Exercise instructions: Output exactly the span of lines beginning with the one that holds "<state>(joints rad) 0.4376" and ending with the last line of the data below.

· · ·

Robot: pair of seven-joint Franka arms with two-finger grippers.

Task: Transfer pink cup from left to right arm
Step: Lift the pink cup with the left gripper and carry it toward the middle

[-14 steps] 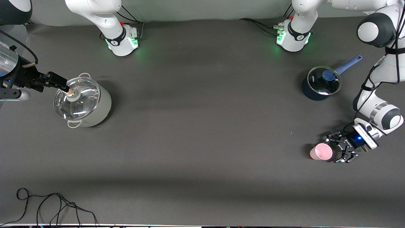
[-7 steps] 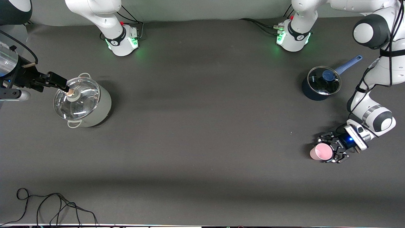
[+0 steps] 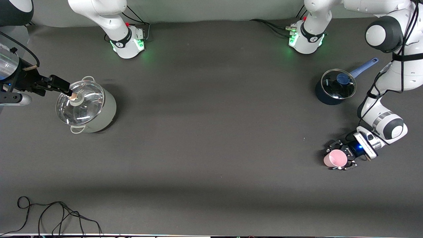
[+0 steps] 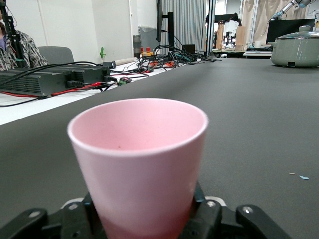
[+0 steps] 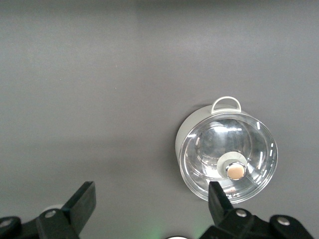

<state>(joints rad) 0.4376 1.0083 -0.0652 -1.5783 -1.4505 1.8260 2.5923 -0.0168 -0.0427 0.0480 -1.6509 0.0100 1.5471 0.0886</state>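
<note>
On my feed the pink cup (image 3: 335, 158) stands upright on the dark table (image 3: 211, 138) at the left arm's end, nearer the front camera than the blue saucepan (image 3: 334, 86). The left gripper (image 3: 340, 158) is down at table level with its black fingers (image 4: 209, 219) pressed against the cup's lower wall on either side, so I read it as clenched on the cup. In the left wrist view the cup (image 4: 139, 164) fills the middle of the picture, rim up and open, its base seated between the finger links (the inside looks bare, apart from a tiny speck I cannot identify).

The saucepan wears a glass lid with a blue knob (image 3: 342, 78), and its blue handle (image 3: 364, 66) points toward the left arm's end of the table.

At the right arm's end, the right gripper (image 3: 62, 87) waits in the air over the edge of the grey pot (image 3: 86, 105), its fingers spread wide and holding nothing. From the right wrist camera I look straight down on that pot (image 5: 227, 157): a glass lid with a tan knob (image 5: 235, 171), and one loop handle (image 5: 227, 103) showing.

A loose black cable (image 3: 49, 215) lies near the table's front edge at the right arm's end.
</note>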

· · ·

Exercise result:
<state>(joints rad) 0.4376 1.0083 -0.0652 -1.5783 -1.4505 1.8260 2.5923 -0.0168 -0.0427 0.0480 -1.6509 0.0100 1.5471 0.0886</state>
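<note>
On my feed the pink cup (image 3: 335, 158) stands upright on the dark table (image 3: 211, 138) at the left arm's end, nearer the front camera than the blue saucepan (image 3: 334, 86). The left gripper (image 3: 340, 158) is down at table level with its black fingers (image 4: 209, 219) pressed against the cup's lower wall on either side, so I read it as clenched on the cup. In the left wrist view the cup (image 4: 139, 164) fills the middle of the picture, rim up and open, its base seated between the finger links (the inside looks bare, apart from a tiny speck I cannot identify).

The saucepan wears a glass lid with a blue knob (image 3: 342, 78), and its blue handle (image 3: 364, 66) points toward the left arm's end of the table.

At the right arm's end, the right gripper (image 3: 62, 87) waits in the air over the edge of the grey pot (image 3: 86, 105), its fingers spread wide and holding nothing. From the right wrist camera I look straight down on that pot (image 5: 227, 157): a glass lid with a tan knob (image 5: 235, 171), and one loop handle (image 5: 227, 103) showing.

A loose black cable (image 3: 49, 215) lies near the table's front edge at the right arm's end.
</note>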

This answer is complete.